* What is being asked *
In the entries below, which lines run from the one containing "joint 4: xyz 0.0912" to the one containing "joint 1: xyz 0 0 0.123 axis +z"? Copy exactly those lines, ends included, and no others.

* Data shown *
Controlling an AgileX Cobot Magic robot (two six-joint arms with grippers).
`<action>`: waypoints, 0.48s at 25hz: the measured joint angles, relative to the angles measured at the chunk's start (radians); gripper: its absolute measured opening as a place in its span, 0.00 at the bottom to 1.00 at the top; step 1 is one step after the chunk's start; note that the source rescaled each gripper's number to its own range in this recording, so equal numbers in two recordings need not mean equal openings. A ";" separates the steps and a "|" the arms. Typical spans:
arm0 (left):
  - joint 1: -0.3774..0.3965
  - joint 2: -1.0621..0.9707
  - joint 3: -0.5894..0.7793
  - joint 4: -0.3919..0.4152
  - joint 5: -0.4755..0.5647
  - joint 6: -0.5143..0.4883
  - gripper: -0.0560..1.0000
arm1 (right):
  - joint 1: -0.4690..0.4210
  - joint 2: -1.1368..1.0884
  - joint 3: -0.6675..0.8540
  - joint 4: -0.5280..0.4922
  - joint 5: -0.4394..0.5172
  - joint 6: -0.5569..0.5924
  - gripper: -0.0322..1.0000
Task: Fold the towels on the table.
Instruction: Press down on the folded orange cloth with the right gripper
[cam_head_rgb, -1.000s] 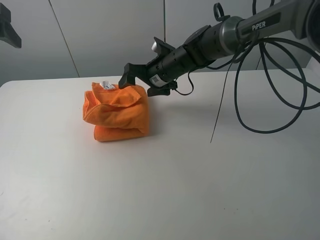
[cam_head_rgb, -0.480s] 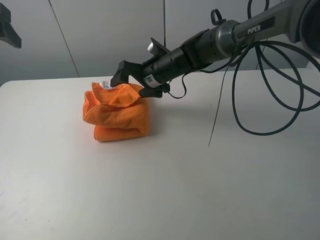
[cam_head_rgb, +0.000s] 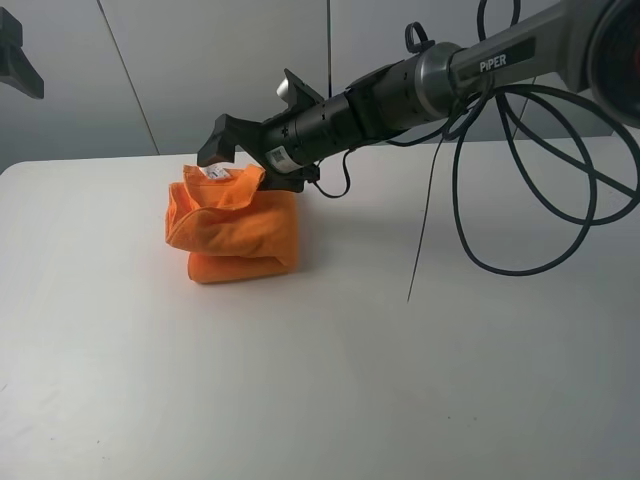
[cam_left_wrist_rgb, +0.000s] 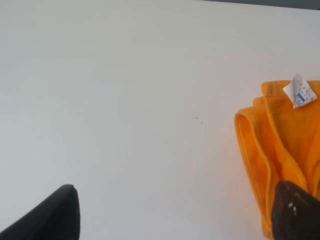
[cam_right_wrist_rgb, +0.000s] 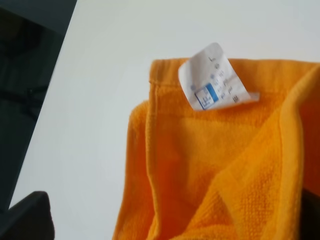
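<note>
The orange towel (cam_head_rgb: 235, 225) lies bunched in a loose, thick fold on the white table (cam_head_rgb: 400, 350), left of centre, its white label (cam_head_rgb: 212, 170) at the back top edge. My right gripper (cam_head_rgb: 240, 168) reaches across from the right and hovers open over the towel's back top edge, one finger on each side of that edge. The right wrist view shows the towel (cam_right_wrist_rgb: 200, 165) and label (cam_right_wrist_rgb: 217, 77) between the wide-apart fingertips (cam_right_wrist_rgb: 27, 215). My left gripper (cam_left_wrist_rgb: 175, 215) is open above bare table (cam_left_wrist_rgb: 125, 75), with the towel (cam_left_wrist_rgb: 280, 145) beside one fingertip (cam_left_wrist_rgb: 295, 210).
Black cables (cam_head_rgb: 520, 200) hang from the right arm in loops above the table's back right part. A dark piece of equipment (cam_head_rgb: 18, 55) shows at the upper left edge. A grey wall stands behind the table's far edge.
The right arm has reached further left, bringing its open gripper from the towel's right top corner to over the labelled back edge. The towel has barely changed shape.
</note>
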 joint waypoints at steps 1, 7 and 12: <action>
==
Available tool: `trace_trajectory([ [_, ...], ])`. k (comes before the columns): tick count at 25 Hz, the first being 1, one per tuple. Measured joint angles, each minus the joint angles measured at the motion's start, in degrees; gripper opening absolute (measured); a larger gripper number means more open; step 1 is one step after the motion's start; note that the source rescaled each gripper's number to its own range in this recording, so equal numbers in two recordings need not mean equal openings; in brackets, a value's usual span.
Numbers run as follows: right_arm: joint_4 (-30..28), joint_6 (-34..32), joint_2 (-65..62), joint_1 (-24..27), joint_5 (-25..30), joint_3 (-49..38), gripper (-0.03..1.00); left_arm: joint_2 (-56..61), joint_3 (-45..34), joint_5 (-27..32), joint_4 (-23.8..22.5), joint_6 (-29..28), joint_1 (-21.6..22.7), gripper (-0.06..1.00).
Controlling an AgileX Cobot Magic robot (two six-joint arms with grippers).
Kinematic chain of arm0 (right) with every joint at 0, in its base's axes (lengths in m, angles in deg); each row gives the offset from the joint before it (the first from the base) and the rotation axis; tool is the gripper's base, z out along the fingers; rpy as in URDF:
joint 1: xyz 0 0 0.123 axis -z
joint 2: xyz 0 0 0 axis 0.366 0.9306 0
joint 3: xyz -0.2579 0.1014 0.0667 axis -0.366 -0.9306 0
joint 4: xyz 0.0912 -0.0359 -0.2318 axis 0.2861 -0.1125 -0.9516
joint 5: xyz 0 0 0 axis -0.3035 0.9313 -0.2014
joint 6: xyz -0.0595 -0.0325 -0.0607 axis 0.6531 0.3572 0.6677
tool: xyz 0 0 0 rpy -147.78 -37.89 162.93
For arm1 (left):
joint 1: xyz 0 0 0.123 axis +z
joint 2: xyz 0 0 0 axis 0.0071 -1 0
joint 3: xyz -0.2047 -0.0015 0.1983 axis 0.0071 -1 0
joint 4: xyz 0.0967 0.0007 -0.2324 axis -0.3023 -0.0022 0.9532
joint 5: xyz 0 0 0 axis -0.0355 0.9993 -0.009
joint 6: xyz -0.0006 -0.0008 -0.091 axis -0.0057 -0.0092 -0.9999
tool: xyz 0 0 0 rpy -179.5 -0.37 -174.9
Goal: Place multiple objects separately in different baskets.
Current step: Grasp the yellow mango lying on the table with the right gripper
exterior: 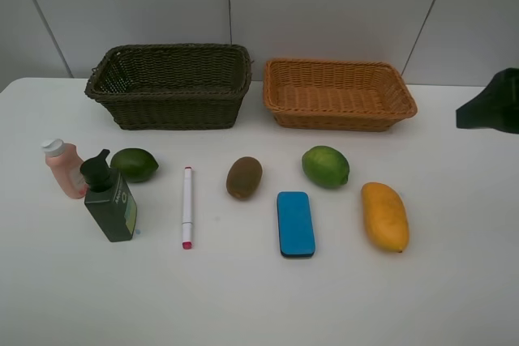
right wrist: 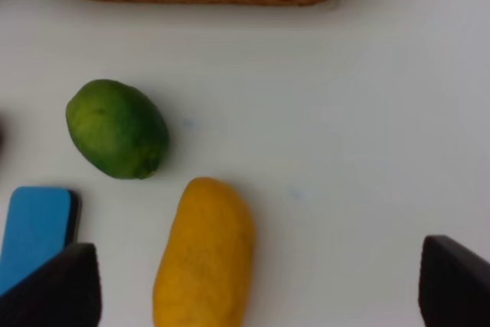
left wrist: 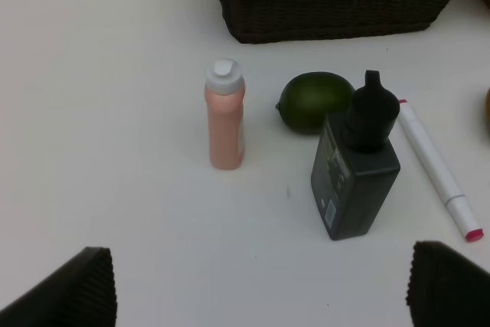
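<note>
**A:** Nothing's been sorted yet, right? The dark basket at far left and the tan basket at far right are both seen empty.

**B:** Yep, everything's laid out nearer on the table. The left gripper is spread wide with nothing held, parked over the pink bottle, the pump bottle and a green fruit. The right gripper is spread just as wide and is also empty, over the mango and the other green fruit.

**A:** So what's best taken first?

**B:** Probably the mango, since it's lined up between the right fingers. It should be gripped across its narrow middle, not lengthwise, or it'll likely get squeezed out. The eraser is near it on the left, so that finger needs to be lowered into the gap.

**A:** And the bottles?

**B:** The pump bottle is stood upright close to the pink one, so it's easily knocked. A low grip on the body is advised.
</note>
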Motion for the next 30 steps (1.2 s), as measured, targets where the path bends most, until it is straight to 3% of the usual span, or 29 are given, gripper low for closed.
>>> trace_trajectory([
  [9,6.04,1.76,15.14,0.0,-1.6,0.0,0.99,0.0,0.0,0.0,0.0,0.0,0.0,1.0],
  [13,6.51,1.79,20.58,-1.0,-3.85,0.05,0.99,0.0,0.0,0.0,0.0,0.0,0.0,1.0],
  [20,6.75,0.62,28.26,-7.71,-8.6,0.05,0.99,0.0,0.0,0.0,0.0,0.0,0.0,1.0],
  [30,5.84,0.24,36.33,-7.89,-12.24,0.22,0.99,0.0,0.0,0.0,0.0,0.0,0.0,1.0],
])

* Solution to the problem *
joint 4: xyz 0.0912 -0.0359 -0.2318 axis 0.2861 -0.1125 -0.9516
joint 5: xyz 0 0 0 axis -0.3035 0.9313 -0.2014
joint 6: xyz -0.0595 -0.0325 -0.0607 axis 0.6531 0.3572 0.6677
tool: xyz 0 0 0 rpy -147.78 -37.89 162.93
For arm1 (left):
joint 1: xyz 0 0 0.123 axis +z

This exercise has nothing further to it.